The Ahdeb oil field is located in the Mesopotamian Basin of central Iraq within a northwest–southeast-trending anticline. Seven oil-bearing layers exist in the eastern area in the field, but there is only one oil-bearing layer in the western area. This study reveals that the reservoir filling process resulted from the difference in the elements in the petroleum system, the oil generation and migration process, and the formation of the structural trap. Most oils in the field, with pristane/phytane < 1 and a high relative abundance of hopanes exceeding C30, were generated from the Upper Jurassic–Lower Cretaceous Chia Gara Formation, whereas some oils were generated from the Lower Cretaceous Ratawi and Zubair Formations. The mid-Upper Cretaceous reservoirs in the field are composed of lime grainstones, packstones, and wackestones.

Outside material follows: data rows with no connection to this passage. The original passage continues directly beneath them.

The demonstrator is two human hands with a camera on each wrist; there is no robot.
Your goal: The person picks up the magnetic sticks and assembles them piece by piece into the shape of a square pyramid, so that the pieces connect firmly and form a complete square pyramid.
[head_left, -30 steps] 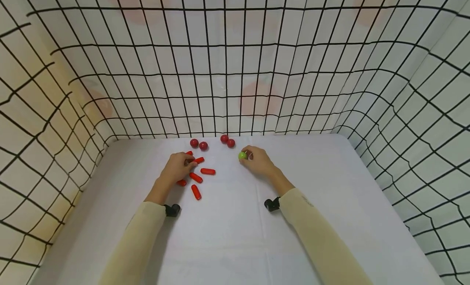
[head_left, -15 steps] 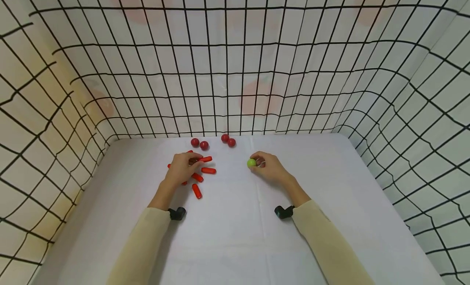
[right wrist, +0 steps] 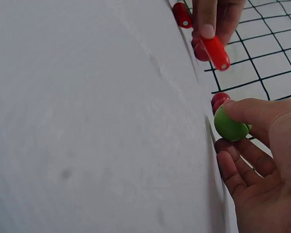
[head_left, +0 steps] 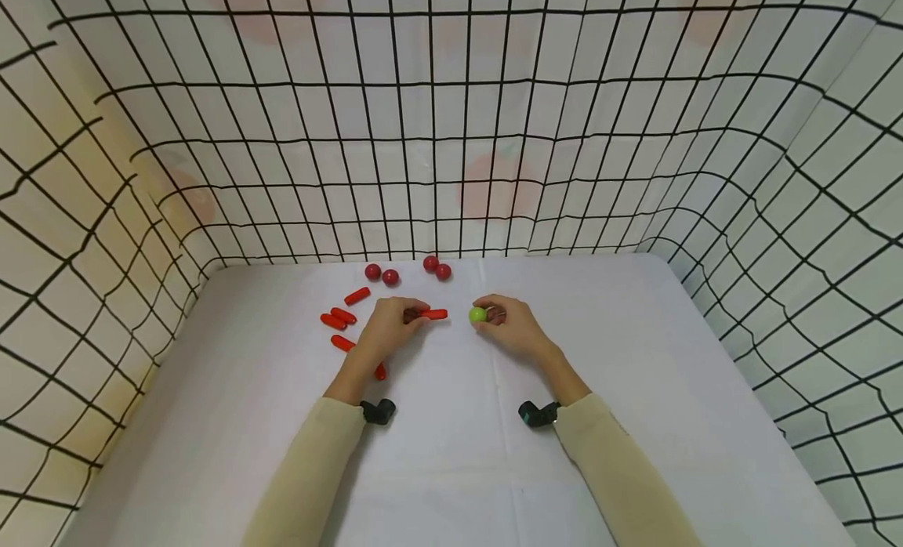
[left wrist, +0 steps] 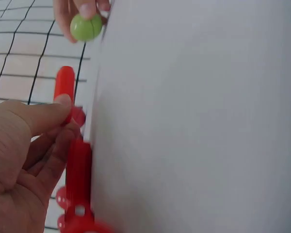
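Observation:
My left hand [head_left: 388, 327] pinches a small red round-ended rod [head_left: 436, 314] between thumb and fingers, its free end pointing right. In the left wrist view the rod [left wrist: 64, 85] stands up past the thumb tip. My right hand [head_left: 518, 327] holds a glossy green ball [head_left: 477, 315] between thumb and fingertips. The right wrist view shows the ball [right wrist: 230, 125] under the thumb. Rod and ball face each other, with a short gap between them. A pale dot marks the end of the held rod [right wrist: 216, 52].
Several more red rods [head_left: 357, 296] lie on the white table [head_left: 451, 453] left of and beneath the left forearm. Dark red balls sit in two pairs, a left pair [head_left: 391, 277] and a right pair [head_left: 443, 272], at the back edge. Black wire grid [head_left: 437, 139] encloses the back and sides.
My left hand has picked a red rod from the group and carried it right. The right hand, still holding the green ball, has shifted slightly right and nearer me.

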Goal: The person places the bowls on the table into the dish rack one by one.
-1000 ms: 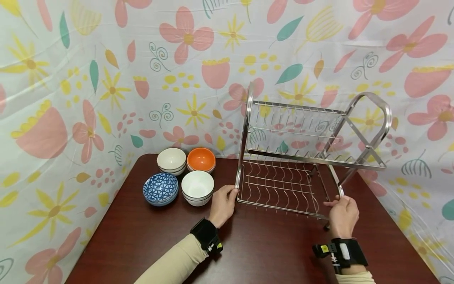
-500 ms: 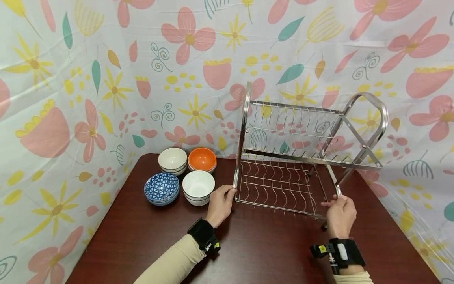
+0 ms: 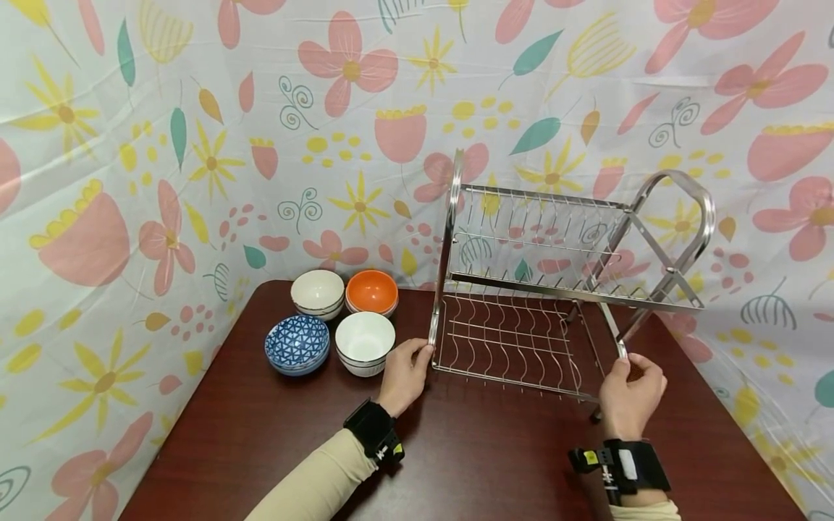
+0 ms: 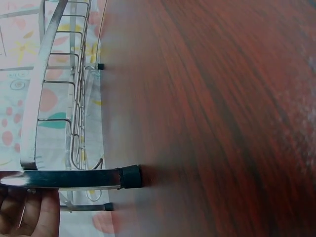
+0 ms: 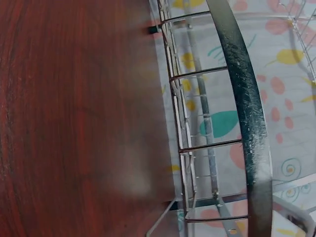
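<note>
The left hand (image 3: 405,376) pinches the dish rack (image 3: 573,293), which stands just beyond and between both hands; whether the right hand (image 3: 630,394), at its other side, grips it I cannot tell. Positioning the rack seems in hand; the next move likely calls for even, steady pressure.

Has dish rack (image 3: 534,288) on table (image 3: 495,449), beyond and between grip of left hand (image 3: 403,378) and right hand (image 3: 628,396); has bowl piles (image 3: 365,344) left of that grip, two behind two, and cloth backdrop (image 3: 417,231) behind everything.
</note>
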A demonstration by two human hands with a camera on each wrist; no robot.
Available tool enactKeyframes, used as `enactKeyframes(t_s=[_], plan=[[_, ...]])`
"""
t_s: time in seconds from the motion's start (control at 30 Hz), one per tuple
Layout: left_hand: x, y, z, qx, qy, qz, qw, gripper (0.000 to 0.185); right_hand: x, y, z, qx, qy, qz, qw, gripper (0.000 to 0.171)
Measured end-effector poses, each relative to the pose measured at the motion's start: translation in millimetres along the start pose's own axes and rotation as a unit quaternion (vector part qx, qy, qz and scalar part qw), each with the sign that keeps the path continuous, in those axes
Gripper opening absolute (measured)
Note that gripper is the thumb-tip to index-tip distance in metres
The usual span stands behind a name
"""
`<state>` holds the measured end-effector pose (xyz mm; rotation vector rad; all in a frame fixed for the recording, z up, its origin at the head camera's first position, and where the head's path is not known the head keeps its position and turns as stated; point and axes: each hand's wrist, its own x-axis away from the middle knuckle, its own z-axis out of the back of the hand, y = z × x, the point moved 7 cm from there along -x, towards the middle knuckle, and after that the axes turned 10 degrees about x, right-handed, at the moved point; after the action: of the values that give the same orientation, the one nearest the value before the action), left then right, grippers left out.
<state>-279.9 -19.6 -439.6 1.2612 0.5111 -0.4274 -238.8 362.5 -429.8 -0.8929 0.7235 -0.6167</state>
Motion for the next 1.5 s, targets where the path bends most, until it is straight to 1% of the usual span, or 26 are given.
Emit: enactKeyframes(t_s=[0.03,0.1,0.17,0.23,0.33,0.4,0.47,0.53,0.63,0.7,0.8,0.9,1.13,1.27,1.37,1.5], plan=[[0.0,-0.5,0.7,0.002,0.000,0.005,1.0000,0.013,0.8,-2.7,0.1,-0.011,0.014,0.011,1.000,0.021],[0.4,-1.3,2.5,0.008,-0.001,0.018,0.9998,0.013,3.9,-9.8,-1.1,-0.024,0.034,0.048,0.998,0.024],[1.1,-3.7,4.0,0.015,-0.005,0.043,0.9989,0.014,10.0,-19.3,-3.6,-0.039,0.049,0.104,0.993,0.025],[2.3,-5.7,5.4,0.023,-0.008,0.065,0.9976,0.015,16.9,-30.1,-6.5,-0.047,0.067,0.169,0.982,0.028],[3.3,-8.1,7.7,0.034,-0.008,0.085,0.9957,0.016,28.0,-46.4,-13.7,-0.052,0.075,0.253,0.963,0.030],[3.1,-8.9,9.6,0.043,-0.004,0.090,0.9950,0.018,33.7,-56.7,-20.3,-0.055,0.075,0.285,0.954,0.030],[2.9,-9.0,11.6,0.049,-0.002,0.090,0.9948,0.020,39.3,-67.1,-28.4,-0.054,0.064,0.311,0.947,0.030],[3.2,-8.4,14.0,0.054,-0.001,0.087,0.9948,0.022,44.3,-76.8,-36.6,-0.065,0.056,0.326,0.942,0.029],[3.5,-6.5,17.9,0.055,0.000,0.083,0.9951,0.023,52.9,-91.1,-48.6,-0.082,0.042,0.353,0.931,0.028],[3.3,-4.4,21.2,0.055,0.005,0.078,0.9954,0.022,58.9,-98.9,-56.8,-0.095,0.025,0.365,0.926,0.027],[2.2,-0.5,25.8,0.052,0.011,0.068,0.9963,0.019,68.4,-107.4,-69.5,-0.089,-0.006,0.380,0.921,0.026],[1.0,3.3,29.4,0.046,0.010,0.058,0.9972,0.020,77.7,-112.8,-81.1,-0.085,-0.035,0.378,0.921,0.025],[-0.3,8.5,41.7,-0.009,0.021,0.039,0.9990,0.020,99.7,-129.0,-105.6,-0.082,-0.087,0.374,0.920,0.026],[-0.4,9.8,48.4,-0.014,0.028,0.028,0.9991,0.022,112.0,-136.7,-119.8,-0.083,-0.120,0.368,0.918,0.029],[0.4,11.7,53.0,-0.026,0.031,0.017,0.9990,0.026,120.2,-139.4,-128.9,-0.086,-0.150,0.354,0.919,0.032],[2.1,13.0,60.7,-0.062,0.040,0.009,0.9973,0.029,129.7,-138.7,-138.1,-0.102,-0.185,0.328,0.921,0.035]])
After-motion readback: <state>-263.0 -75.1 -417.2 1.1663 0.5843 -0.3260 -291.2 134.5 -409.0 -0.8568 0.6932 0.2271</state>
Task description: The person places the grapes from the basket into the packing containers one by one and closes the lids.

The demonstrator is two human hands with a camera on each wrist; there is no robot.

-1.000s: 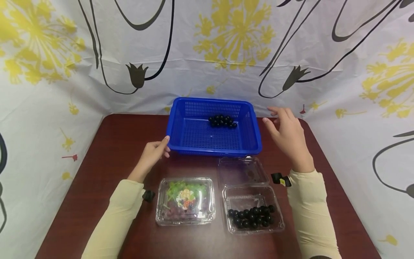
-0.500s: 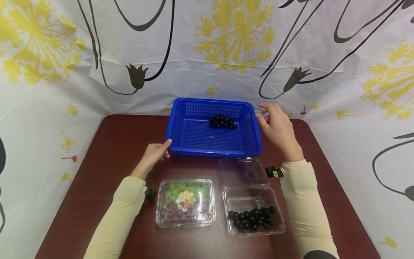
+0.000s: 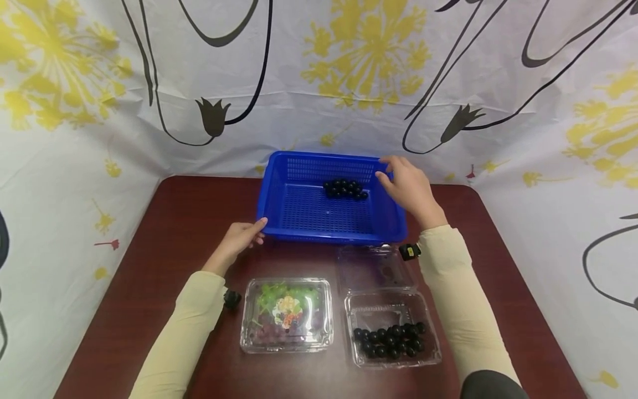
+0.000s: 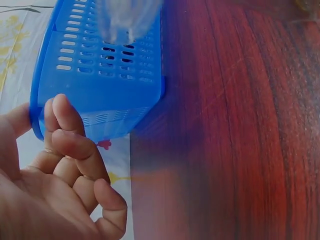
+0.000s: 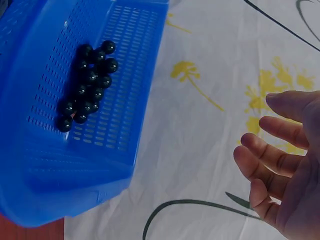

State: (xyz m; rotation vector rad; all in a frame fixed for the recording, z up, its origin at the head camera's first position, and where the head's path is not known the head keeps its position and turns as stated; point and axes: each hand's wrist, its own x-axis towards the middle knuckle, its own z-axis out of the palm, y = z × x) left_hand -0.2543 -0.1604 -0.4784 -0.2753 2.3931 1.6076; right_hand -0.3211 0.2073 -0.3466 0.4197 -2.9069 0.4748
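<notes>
The right hand's fingers (image 3: 386, 166) are spread and relaxed, holding nothing, hovering at the upper right corner of the blue basket (image 3: 279, 221), just above its rim; in the right wrist view they are loosely curved with the basket off to their left. The left hand (image 3: 241, 238) rests its loosely curled fingers (image 4: 65, 135) against the basket's lower left corner, thumb on the rim and fingers on the wall, touching more than clasping. The basket lies centre frame on the dark red bench (image 3: 164, 244), long axis running left to right between the hands. A cluster of black grapes (image 3: 345, 188) sits inside near the upper right, closest to the right hand. Below are a closed clamshell of mixed grapes (image 3: 286, 313) and an open clamshell of black grapes (image 3: 389, 338).
</notes>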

The main oil accumulation occurred during the Maastrichtian, coinciding with peak oil generation from the Chia Gara Formation with a 50% transformation ratio from organic matter to oil. The reservoirs of the eastern structural trap in the field were filled with large amounts of medium to heavy oils. After the formation of two structural traps in the western area in the mid-Miocene, oils pre-existing in the second layer of the Khasib Formation in the east began migrating toward the structural traps in the west during the late Miocene, as verified by relatively higher 1-/4-methylcarbazole and 1,8-/2,7-dimethycarbazole ratios of oils in the west than that in the east and residual solid bitumen in the east. The strike-slip fault might also have restricted oil or gas migration during the Miocene, limiting oil accumulation in the west.